*** Opening of TASK MATERIAL ***
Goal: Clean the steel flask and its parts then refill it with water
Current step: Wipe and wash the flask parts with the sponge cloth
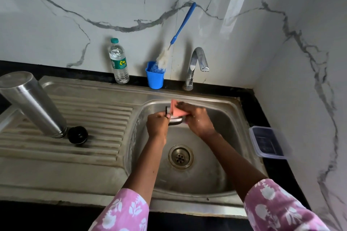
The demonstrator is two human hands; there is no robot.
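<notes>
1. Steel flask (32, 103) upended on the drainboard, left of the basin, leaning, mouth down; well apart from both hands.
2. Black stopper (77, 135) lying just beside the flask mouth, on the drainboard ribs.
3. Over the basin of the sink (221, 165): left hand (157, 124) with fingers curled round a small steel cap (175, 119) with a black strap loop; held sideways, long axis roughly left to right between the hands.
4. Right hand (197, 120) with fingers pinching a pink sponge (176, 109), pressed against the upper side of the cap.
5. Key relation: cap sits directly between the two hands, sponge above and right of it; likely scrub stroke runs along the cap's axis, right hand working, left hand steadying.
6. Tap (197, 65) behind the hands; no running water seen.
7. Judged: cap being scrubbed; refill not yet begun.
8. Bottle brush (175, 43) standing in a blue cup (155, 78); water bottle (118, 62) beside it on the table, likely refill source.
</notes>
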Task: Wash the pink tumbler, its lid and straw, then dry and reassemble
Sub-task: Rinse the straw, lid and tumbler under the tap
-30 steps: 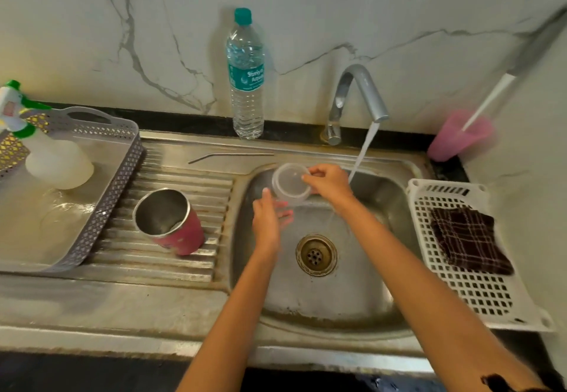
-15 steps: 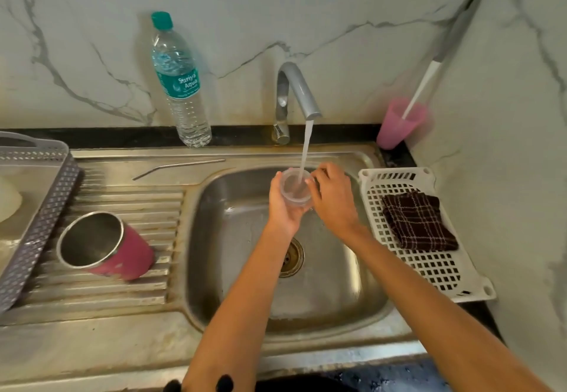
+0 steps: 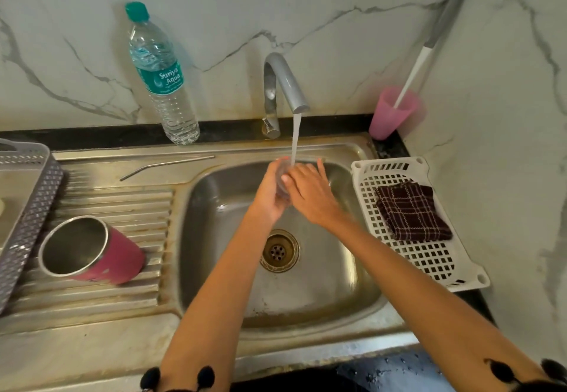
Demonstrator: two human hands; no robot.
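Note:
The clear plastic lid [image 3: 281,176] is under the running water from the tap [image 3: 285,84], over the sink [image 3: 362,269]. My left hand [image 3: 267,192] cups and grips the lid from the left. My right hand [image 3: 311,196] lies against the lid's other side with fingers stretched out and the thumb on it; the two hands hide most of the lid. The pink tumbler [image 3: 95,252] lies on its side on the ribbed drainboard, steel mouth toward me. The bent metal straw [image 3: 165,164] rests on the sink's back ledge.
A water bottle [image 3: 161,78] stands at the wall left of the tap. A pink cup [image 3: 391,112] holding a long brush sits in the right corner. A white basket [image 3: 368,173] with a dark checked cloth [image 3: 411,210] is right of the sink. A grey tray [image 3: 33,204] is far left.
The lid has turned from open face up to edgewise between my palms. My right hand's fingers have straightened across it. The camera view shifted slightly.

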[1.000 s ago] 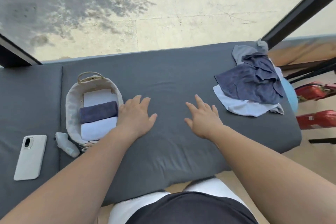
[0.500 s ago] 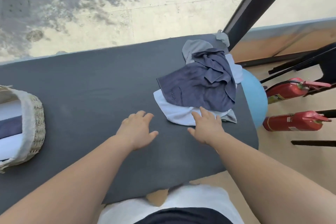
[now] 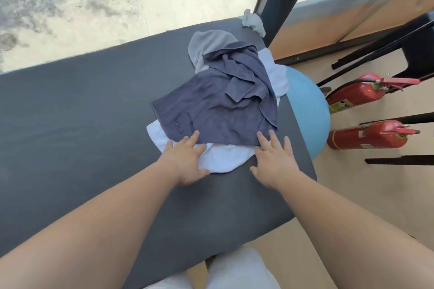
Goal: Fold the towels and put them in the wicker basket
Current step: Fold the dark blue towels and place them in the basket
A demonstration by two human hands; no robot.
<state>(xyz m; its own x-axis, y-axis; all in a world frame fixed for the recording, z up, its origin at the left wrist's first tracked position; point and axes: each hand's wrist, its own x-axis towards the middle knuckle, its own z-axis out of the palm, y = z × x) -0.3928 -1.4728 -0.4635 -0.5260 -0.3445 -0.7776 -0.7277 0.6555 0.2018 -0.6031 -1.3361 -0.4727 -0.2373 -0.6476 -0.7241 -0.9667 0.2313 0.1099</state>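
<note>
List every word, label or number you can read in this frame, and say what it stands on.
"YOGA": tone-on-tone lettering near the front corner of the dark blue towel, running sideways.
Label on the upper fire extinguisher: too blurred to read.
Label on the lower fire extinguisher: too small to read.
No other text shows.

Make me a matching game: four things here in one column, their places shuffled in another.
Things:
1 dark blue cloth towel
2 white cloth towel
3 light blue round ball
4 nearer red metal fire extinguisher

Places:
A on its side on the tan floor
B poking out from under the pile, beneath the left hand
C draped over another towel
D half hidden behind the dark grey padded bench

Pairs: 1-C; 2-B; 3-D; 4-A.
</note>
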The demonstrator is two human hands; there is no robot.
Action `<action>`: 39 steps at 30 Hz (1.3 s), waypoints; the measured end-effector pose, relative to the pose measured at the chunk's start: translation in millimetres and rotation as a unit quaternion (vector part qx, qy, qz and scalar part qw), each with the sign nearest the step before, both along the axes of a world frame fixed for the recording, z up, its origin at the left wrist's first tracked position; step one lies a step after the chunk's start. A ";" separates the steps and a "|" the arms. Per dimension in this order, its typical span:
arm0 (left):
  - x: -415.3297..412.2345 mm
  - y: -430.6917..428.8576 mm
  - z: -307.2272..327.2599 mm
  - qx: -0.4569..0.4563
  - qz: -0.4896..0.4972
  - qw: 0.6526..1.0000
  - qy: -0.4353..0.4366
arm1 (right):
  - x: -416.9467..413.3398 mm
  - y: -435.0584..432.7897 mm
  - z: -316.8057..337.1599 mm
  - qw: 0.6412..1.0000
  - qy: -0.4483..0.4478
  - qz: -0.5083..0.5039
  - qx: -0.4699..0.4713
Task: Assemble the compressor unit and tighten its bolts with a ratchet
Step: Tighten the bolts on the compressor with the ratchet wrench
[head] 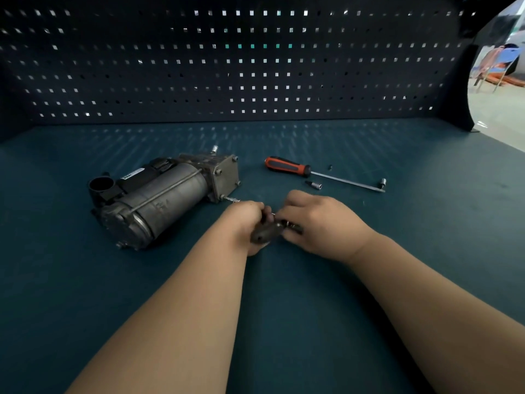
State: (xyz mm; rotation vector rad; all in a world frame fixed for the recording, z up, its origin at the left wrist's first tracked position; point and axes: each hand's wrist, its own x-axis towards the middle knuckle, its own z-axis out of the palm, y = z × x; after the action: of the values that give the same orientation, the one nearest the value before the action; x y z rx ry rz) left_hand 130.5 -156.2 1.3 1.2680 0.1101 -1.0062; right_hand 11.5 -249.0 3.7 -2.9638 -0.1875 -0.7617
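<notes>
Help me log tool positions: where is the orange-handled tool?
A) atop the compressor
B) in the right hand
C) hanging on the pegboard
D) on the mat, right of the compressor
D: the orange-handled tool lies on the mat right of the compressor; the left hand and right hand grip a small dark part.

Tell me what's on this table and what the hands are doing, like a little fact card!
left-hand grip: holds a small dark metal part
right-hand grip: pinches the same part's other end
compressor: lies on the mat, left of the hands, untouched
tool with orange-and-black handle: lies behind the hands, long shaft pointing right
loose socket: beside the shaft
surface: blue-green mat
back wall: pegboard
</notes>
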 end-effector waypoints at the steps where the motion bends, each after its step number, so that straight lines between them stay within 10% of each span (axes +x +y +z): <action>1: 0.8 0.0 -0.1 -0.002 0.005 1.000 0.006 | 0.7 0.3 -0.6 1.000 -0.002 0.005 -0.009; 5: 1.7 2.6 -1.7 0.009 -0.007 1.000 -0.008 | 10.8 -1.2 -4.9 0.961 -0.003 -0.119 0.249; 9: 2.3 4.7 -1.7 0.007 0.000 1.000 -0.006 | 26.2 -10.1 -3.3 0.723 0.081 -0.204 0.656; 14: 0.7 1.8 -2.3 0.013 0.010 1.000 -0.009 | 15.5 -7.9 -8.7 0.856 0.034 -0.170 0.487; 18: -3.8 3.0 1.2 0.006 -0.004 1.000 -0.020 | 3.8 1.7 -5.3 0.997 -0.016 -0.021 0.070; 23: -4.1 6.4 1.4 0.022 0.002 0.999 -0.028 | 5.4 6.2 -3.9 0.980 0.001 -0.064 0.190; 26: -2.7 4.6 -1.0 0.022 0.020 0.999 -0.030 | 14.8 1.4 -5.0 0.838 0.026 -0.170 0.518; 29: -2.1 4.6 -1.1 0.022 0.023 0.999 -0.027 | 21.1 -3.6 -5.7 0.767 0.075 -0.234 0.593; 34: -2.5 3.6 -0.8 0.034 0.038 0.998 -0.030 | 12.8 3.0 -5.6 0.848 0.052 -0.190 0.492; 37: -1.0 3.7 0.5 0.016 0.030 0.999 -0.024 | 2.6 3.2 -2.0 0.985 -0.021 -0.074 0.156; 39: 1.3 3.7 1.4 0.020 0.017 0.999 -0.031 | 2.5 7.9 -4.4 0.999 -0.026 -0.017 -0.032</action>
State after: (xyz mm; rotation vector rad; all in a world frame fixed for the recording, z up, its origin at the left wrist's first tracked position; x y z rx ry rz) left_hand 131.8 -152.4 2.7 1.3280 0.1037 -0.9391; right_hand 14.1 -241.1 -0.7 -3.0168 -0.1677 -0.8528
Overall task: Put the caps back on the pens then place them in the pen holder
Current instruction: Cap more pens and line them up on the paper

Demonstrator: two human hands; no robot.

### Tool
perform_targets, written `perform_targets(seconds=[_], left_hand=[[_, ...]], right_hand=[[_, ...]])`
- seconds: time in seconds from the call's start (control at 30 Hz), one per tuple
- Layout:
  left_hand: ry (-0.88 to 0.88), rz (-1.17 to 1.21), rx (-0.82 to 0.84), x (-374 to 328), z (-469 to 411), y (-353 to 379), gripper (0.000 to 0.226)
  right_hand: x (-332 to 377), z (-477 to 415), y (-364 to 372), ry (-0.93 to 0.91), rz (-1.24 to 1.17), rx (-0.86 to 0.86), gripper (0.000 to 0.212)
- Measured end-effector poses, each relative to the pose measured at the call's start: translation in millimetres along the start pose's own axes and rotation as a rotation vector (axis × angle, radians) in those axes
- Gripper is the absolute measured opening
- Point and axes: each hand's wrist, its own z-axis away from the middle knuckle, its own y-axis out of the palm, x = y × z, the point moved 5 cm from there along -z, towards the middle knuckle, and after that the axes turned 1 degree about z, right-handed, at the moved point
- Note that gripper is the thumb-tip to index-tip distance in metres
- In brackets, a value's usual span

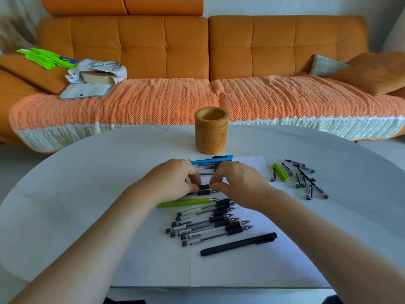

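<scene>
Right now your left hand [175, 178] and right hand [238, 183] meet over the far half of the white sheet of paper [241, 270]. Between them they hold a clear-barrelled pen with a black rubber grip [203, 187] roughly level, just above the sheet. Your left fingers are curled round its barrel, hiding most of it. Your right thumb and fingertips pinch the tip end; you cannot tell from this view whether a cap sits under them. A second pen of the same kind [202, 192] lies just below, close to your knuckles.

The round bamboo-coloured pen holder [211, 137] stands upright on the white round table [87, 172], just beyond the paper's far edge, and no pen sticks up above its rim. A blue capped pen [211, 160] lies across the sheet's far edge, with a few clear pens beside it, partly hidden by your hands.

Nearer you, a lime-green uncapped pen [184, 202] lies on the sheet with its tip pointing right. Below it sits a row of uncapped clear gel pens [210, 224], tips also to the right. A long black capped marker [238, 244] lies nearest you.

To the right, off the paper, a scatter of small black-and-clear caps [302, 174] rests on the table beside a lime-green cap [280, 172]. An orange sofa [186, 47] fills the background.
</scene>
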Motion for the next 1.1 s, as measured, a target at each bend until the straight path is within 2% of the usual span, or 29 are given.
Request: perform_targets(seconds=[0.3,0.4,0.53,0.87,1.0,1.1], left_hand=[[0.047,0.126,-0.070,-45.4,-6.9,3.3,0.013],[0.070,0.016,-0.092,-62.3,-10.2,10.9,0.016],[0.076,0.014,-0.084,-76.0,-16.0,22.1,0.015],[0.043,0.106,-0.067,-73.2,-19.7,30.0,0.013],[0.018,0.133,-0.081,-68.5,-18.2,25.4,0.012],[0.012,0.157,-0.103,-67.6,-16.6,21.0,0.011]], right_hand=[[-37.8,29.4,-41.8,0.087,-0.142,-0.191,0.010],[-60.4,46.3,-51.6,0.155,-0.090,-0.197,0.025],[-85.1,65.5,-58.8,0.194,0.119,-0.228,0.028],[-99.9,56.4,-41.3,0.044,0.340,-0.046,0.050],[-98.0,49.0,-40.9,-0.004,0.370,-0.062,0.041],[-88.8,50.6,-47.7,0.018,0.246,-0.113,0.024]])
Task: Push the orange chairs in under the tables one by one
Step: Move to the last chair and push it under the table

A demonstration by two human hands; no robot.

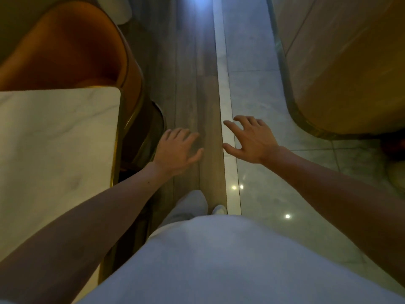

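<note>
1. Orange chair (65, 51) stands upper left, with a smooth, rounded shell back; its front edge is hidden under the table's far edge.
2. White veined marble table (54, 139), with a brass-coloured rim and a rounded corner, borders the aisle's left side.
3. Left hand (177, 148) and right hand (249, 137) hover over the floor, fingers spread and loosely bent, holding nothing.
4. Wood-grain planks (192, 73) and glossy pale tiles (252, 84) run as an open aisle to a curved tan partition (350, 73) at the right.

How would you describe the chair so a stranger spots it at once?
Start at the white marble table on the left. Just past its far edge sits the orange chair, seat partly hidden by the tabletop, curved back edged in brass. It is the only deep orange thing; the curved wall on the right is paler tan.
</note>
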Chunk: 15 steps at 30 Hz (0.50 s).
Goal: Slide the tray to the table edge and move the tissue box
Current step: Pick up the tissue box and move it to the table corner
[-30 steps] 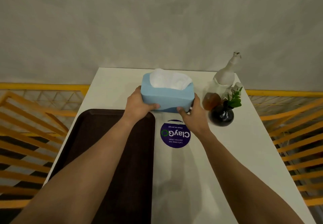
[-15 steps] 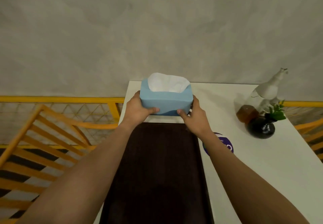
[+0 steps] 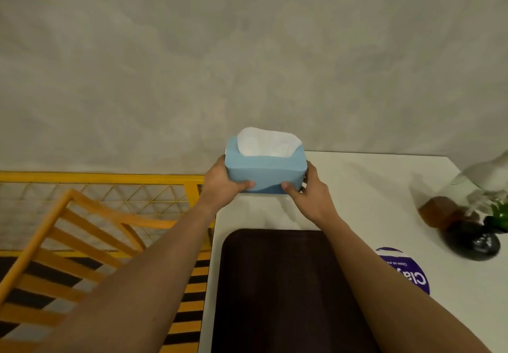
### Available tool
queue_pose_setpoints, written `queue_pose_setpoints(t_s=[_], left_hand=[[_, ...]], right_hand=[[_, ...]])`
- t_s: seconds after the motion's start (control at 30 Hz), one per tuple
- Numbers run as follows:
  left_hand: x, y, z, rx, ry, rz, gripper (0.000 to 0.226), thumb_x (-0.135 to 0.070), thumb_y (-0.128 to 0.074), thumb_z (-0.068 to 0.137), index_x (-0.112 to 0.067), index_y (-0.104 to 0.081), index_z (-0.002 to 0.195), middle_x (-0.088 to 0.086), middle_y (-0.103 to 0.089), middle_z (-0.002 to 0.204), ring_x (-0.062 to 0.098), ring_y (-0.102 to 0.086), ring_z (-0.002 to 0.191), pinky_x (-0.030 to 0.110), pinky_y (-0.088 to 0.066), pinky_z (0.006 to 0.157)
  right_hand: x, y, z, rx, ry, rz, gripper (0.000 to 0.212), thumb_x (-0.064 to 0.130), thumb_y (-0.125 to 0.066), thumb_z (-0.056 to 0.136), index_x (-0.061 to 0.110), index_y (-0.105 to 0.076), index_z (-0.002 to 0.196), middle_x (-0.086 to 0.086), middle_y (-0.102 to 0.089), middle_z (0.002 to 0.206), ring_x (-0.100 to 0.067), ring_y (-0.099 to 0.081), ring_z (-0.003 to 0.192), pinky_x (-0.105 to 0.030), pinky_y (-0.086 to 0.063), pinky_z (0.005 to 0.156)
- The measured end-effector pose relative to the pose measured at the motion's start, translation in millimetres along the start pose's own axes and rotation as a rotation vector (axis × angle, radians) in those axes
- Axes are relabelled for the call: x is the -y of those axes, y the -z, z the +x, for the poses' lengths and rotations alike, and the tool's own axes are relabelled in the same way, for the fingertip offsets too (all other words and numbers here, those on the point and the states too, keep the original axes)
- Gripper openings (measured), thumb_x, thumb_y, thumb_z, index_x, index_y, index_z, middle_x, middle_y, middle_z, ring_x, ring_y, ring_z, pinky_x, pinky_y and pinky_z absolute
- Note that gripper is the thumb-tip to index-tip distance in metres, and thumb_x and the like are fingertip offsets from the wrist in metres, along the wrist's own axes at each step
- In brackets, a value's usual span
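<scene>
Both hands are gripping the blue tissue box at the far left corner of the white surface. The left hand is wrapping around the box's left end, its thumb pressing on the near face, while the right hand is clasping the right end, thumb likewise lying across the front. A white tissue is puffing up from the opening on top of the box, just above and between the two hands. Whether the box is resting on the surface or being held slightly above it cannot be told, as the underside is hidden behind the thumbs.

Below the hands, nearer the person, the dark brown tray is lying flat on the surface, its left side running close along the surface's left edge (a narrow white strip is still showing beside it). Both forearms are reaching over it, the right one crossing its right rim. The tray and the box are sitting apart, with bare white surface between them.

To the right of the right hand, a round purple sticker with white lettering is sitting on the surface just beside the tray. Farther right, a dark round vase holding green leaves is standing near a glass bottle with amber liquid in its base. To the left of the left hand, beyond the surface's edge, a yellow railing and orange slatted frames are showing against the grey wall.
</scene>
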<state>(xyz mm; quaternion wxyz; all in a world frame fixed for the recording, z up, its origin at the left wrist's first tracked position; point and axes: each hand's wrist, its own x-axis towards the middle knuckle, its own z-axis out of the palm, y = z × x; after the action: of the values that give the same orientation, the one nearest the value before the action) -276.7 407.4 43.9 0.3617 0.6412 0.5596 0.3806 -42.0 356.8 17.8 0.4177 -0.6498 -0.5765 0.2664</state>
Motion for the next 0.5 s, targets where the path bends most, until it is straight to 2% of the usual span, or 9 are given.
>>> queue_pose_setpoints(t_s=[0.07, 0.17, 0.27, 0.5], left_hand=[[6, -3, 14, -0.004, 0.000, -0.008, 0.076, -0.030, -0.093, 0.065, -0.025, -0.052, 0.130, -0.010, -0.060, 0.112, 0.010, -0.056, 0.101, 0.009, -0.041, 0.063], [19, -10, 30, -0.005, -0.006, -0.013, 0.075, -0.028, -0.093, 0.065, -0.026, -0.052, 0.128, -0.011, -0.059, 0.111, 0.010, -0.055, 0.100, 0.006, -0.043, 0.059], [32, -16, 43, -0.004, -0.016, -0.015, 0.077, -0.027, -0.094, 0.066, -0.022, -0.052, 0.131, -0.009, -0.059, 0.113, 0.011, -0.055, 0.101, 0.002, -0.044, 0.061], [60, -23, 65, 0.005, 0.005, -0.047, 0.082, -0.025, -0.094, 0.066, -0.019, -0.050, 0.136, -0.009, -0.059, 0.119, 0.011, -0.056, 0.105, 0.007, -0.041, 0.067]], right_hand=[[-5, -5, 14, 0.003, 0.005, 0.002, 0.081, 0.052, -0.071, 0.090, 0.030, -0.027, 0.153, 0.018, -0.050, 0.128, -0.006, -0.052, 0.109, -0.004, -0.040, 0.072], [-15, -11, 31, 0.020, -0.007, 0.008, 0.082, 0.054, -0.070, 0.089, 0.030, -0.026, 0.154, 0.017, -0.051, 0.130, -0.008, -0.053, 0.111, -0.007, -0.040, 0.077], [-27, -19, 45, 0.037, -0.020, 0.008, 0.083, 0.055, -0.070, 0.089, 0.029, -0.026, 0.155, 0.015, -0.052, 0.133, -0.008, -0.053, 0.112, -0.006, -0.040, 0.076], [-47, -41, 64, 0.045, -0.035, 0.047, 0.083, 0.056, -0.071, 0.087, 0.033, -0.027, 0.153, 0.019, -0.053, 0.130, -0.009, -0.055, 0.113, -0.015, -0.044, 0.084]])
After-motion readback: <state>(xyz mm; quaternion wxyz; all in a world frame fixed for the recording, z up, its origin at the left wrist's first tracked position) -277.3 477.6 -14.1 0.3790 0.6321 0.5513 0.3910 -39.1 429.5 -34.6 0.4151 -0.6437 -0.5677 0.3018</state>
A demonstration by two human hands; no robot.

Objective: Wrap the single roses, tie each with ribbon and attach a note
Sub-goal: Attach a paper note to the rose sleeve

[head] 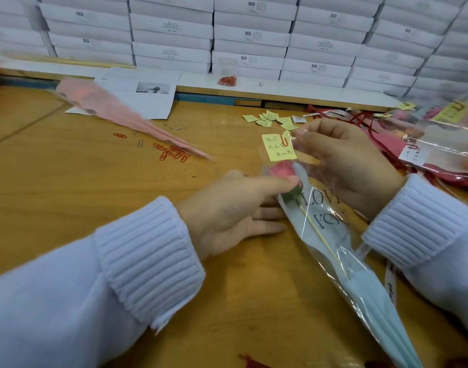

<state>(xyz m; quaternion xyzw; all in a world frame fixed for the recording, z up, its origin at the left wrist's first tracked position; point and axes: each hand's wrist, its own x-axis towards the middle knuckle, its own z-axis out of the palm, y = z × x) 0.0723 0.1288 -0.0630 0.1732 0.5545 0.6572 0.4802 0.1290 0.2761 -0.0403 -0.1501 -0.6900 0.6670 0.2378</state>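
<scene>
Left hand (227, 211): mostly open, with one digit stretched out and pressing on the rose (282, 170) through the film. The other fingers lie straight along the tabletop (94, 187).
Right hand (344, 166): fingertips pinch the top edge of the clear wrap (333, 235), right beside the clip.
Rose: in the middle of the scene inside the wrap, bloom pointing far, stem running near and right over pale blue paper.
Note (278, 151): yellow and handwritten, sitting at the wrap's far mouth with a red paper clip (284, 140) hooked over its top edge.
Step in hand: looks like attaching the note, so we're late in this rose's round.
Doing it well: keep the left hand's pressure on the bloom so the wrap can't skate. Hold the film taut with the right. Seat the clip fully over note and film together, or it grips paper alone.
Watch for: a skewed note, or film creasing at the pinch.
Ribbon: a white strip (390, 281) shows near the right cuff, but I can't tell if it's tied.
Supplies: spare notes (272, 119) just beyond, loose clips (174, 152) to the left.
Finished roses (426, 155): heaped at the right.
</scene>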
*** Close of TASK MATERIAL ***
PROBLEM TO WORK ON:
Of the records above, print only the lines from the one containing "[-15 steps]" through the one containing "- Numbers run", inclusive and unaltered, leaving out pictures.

EXERCISE SOLUTION:
[-15 steps] 
[+0 steps] 
### Available tool
queue_pose_setpoints, written `queue_pose_setpoints(t_s=[_], left_hand=[[_, ...]], right_hand=[[_, ...]])`
- t_s: seconds after the motion's start (control at 30 Hz), one per tuple
- Numbers run as follows:

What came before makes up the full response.